There could hardly be a better way to avoid addressing conformity with cultural misogyny and substitute in its place the suggestion of inexplicable instability than reporting a history of violence toward women, alongside details about anti-government paranoia and internet ranting about pot, without ever connecting the dots between domestic misogynist violence and anti-choice terrorism.
The common denominators of which are a seething hostility toward women's agency, autonomy, consent, and safety.
That's not evidence of mental illness or contradictions. That's evidence of consistent fealty to patriarchal narratives about male ownership of women's lives and bodies.
In the article, we further find out that this was not even Dear's first act against Planned Parenthood:
A number of people who knew Mr. Dear said he was a staunch abortion opponent. [Barbara Micheau], 60, said in a brief interview Tuesday that late in her marriage to Mr. Dear, he told her that he had put glue in the locks of a Planned Parenthood location in Charleston.So Dear has a history of anti-choice interference, was arrested for both rape and being a "peeping Tom" (a situation which likely would have escalated to rape had he not been caught), has multiple ex-wives who report vicious domestic violence, and somehow the word "misogyny" never appears in the entire article, and the headline announces "Religion and Rage Before Planned Parenthood Attack."
"He was very proud of himself that he'd gone over and jammed up their locks with glue so that they couldn't get in," she said.
Sure. Religion and rage. It's technically accurate. But it seems rather more important that he was a violent misogynist, whose religion was a convenient justification for his violent misogyny, and whose rage was directed at primarily at women.
This is not a matter of semantics. To fail to call violent misogyny by its name is to abet it.

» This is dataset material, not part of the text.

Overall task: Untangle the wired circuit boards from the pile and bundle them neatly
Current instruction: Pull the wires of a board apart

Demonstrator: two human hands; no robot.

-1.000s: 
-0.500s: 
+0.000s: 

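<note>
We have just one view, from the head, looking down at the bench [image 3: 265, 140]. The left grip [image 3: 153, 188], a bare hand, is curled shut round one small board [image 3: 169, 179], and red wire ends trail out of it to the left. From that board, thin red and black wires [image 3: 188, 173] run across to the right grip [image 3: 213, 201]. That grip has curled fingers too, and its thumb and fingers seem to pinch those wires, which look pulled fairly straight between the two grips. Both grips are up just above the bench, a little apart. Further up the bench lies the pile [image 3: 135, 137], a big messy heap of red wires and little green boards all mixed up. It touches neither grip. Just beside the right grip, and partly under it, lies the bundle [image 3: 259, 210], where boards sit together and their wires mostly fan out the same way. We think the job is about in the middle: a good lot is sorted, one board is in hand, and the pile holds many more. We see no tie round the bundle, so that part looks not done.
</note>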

Just two months ago, in a piece entitled "The Media Is Failing Women," I wrote:
Just a series of unconnected events, each of which happens in a vacuum! So we're meant to believe.Lots of people are rightly angry that the media refuses to call Dear's actions anti-choice terrorism. We should all be equally angry that the media refuses to connect that to the larger issue of violent misogyny.
That similar failure is no coincidence. It's all violence done against (primarily) women, targeting women who are exercising sexual and reproductive agency, who want control over our own bodies, who insist on deciding for ourselves who we fuck and whether we birth (their) babies.
Violent, entitled men who subscribe to narratives of a profoundly toxic masculinity are waging a terrorist campaign against women's autonomy, agency, and consent. They are killing us (and other men in the process) in order to terrorize us into yielding our independence.
And the media is complicit in their terrorism, because it flatly refuses to call these acts what they are. The media is failing women by refusing to connect the dots.
The only people for whom that concealment is a favor are violent misogynists.